**Assigned task**
Your copy should hold every record exactly and no images.

Items from a dataset:
***

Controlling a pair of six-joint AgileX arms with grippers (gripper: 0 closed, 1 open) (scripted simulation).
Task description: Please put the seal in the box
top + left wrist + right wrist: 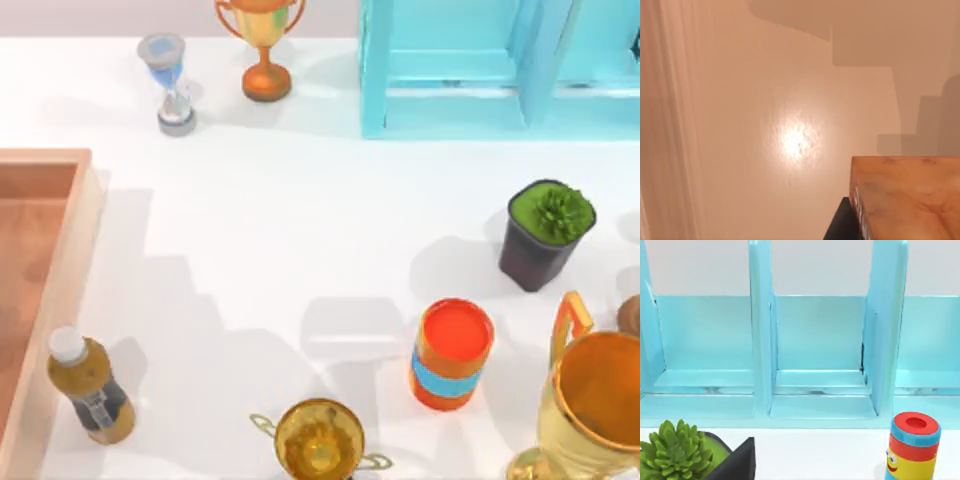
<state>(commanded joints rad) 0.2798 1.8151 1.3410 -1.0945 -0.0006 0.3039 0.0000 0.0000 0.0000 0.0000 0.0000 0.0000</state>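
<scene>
The box point(88, 230) stood at the left edge of the table, with its thick light-wood wall and a part of its peach floor visible from above. In the left wrist view the camera looked down on a smooth peach surface, which was most likely the floor of the box point(790, 100), with a paler raised band along one side. The seal point(905, 200) was very near to this camera, a reddish-brown block above that floor. Whether it touched the floor was not clear. A dark piece point(840, 227) lay just beside the seal. It was perhaps a part of the left gripper, and I could not tell if this claw was spread or was pinching the seal.

On the table, an amber bottle point(90, 385) stood just beside the box wall. An hourglass point(170, 85) and an orange trophy point(265, 50) stood at the far side, next to the turquoise cabinet point(480, 70). An orange can point(450, 355), a potted plant point(545, 230) and two gold trophies point(320, 440) were towards the right.

The right wrist view faced the cabinet's open compartments point(820, 340), with the plant point(675, 455) and a yellow, red and blue can point(912, 447) in front.
</scene>
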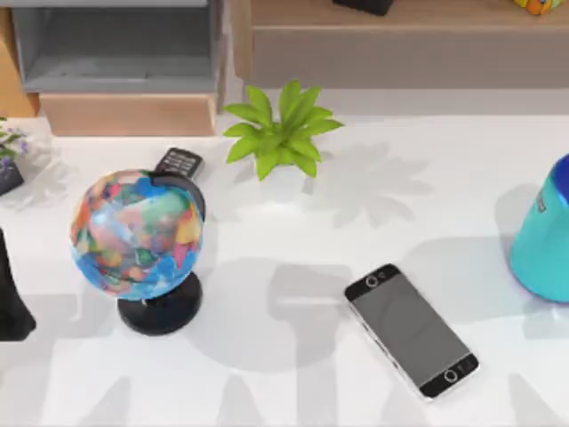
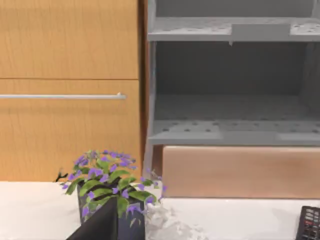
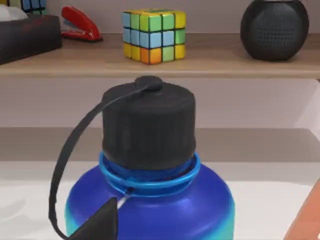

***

**Answer to the problem**
Controlling a pair of six-joint AgileX arms with grippers (gripper: 0 closed, 1 open) (scripted simulation).
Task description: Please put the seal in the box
top + left wrist + right wrist: 
<state>(commanded joints rad) 0.2798 1.8151 1.3410 -1.0945 -0.0006 0.3039 0.0000 0.0000 0.0000 0.0000 0.0000 0.0000</state>
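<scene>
The box point(88, 230) stood at the left edge of the table, with its thick light-wood wall and a part of its peach floor visible from above. In the left wrist view the camera looked down on a smooth peach surface, which was most likely the floor of the box point(790, 100), with a paler raised band along one side. The seal point(905, 200) was very near to this camera, a reddish-brown block above that floor. Whether it touched the floor was not clear. A dark piece point(840, 227) lay just beside the seal. It was perhaps a part of the left gripper, and I could not tell if this claw was spread or was pinching the seal.

On the table, an amber bottle point(90, 385) stood just beside the box wall. An hourglass point(170, 85) and an orange trophy point(265, 50) stood at the far side, next to the turquoise cabinet point(480, 70). An orange can point(450, 355), a potted plant point(545, 230) and two gold trophies point(320, 440) were towards the right.

The right wrist view faced the cabinet's open compartments point(820, 340), with the plant point(675, 455) and a yellow, red and blue can point(912, 447) in front.
</scene>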

The answer given above is the complete response.